- [Required action] Write out exactly, and only, the lines below from the line with "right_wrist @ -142" through the line with "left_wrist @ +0"; pictures do not belong in the copy.

--- Stored data Enclosed Below ---

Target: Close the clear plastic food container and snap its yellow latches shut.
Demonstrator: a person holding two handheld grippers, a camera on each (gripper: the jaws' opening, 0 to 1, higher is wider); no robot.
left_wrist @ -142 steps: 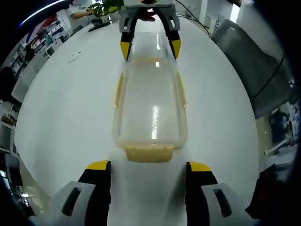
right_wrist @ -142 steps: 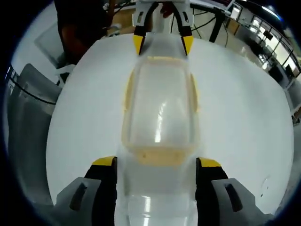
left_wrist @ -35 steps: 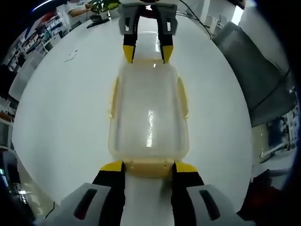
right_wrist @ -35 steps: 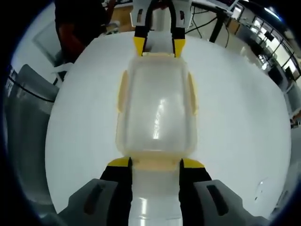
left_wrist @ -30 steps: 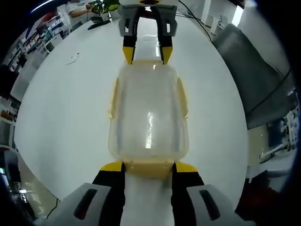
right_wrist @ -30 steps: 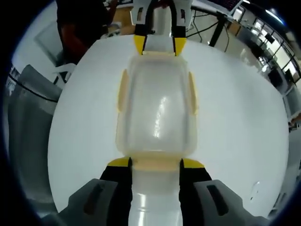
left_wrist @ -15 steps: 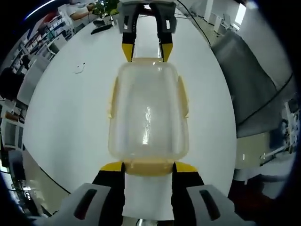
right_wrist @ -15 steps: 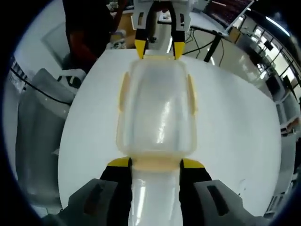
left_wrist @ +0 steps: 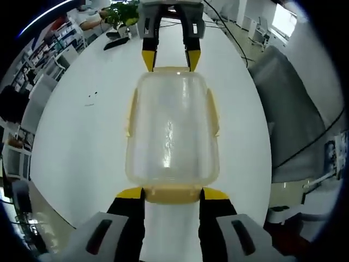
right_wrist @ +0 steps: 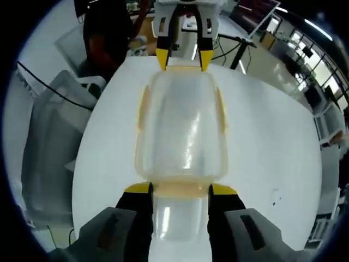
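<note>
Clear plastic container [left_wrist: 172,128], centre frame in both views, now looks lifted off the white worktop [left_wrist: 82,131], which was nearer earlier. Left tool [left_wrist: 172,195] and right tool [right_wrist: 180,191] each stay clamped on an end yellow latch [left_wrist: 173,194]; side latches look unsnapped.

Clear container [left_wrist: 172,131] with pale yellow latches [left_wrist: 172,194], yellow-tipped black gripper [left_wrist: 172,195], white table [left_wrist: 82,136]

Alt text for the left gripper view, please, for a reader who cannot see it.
The left tongs close on the yellow end latch of a clear plastic food container with its lid on. The right tongs grip its far end. Below is a white table.
</note>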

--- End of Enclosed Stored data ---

- [Answer to this exercise]
right_wrist @ -142 steps: 
left_wrist @ -35 steps: 
right_wrist @ -35 steps: 
left_wrist @ -30 steps: 
right_wrist @ -30 steps: 
left_wrist @ -15 steps: 
right_wrist @ -15 steps: 
left_wrist @ +0 steps: 

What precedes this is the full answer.